The membrane is like the cells skin. It is
visible with a light microscope.
32
Cytoplasm
Cell Membrane
Nucleus
The cytoplasm is a fluid inside of the cell. It
is constantly moving and helps distribute
disolved nutrients to different parts of the
cell. The cytoplasm is also visible with a light
microscope with the use of a colored stain. The
cytoplasm is like the cells blood.
33
The nucleus of the cell is usually found at the
center. It contains the genetic information in
chromosomes. The nuclear membrane is similar to
the cellular membrane. Small holes exist on the
membrane called nuclear pores. Inside the
nucleus is the nucleolus. This small ball
produces other organelles called ribosomes.

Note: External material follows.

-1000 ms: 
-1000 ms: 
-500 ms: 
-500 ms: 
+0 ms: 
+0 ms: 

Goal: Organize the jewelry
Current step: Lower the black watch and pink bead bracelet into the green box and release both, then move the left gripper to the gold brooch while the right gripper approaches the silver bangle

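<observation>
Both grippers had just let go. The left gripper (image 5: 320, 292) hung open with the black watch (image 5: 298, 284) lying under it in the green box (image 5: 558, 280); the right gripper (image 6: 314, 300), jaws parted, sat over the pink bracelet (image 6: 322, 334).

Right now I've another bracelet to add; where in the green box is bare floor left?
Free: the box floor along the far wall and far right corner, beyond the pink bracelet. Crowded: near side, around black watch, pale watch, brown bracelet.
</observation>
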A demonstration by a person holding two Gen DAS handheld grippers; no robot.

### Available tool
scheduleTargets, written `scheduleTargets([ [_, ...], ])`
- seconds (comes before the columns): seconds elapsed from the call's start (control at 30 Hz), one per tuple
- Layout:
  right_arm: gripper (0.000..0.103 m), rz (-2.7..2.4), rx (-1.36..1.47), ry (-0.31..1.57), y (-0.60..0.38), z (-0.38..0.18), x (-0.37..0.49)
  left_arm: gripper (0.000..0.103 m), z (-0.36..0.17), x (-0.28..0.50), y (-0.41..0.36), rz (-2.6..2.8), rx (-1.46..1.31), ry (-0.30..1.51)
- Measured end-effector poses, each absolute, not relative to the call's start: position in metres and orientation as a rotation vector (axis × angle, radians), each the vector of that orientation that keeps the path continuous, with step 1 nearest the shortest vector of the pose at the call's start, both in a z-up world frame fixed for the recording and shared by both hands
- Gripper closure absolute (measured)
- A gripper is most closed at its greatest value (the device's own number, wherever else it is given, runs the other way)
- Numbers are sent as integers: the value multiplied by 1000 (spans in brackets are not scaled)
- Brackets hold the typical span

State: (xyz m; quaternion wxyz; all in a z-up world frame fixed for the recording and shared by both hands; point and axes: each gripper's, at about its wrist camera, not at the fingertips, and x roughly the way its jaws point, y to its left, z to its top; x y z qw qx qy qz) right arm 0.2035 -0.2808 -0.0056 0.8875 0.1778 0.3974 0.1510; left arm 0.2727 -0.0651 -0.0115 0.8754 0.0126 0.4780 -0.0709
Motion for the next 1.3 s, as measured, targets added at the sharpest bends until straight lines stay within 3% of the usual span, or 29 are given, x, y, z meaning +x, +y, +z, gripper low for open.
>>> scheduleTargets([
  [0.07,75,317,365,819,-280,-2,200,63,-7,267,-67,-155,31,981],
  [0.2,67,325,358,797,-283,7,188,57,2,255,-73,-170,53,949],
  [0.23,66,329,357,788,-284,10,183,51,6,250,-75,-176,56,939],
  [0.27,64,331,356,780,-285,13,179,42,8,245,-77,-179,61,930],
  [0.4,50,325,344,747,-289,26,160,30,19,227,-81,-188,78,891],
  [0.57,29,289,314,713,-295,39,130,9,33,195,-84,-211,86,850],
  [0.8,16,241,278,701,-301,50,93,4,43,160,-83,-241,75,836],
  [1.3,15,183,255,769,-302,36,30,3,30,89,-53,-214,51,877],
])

The nucleus is visible with a light microscope
and the appropriate stains. It is like the
brain of the cell because it controls the cells
functions.
34
The endoplasmic rheticulum (ER) is a folded
organelle usually near the nucleus. It aids in
the transport of materials in the cell. Ribosomes
are small organelles that produce long strands of
protiens like a teletype.
If the ER has ribosomes attached to it we call it
the rough ER and if there are no ribosomes we
call it the smooth ER. The ER and ribosomes are
not usually visible with a light microscope. The
ER is like the cells veins.
35
The mitochondrion is a bean shaped organelle with
many folds and ridges called cristae. These
produce the energy for the cell. Muscle cells
would have many mitochondria (plural of
mitochondrion) to produce a lot of energy. These
are like the power plants of the cell.
36
The Golgi apparatus is a folded organelle that
packages materials into balls called vacuoles.
Vacuoles can then be transported safely and
efficiently throughout the cell. Come vacuoles
contain digestive chemicals. These are called
lysosomes.
A lysosome needs to be kept separate from the
rest of the cell otherwise the digestive
chemicals would kill the cell.
Vacuoles
The Golgi apparatus is like the post office of
the cell. Vacuoles and lysosomes are like the
cells stomach.
37
The cell wall is only found in plant cells. It
is made from cellulose and offers the plant
support. It is thick and difficult to transport
materials out of the cell wall. Plant cells
therefore need large vacuoles to store wastes.
38
Chloroplasts are only found in plant cells. They
are green organelles that convert light energy to
chemical energy. The chlorophyll in the
chloroplasts in plants is green which is why
plants are green.
39
Cells are cell organelles are very small. Even
the largest animals and plants are made from very
tiny cells that are close to the same size.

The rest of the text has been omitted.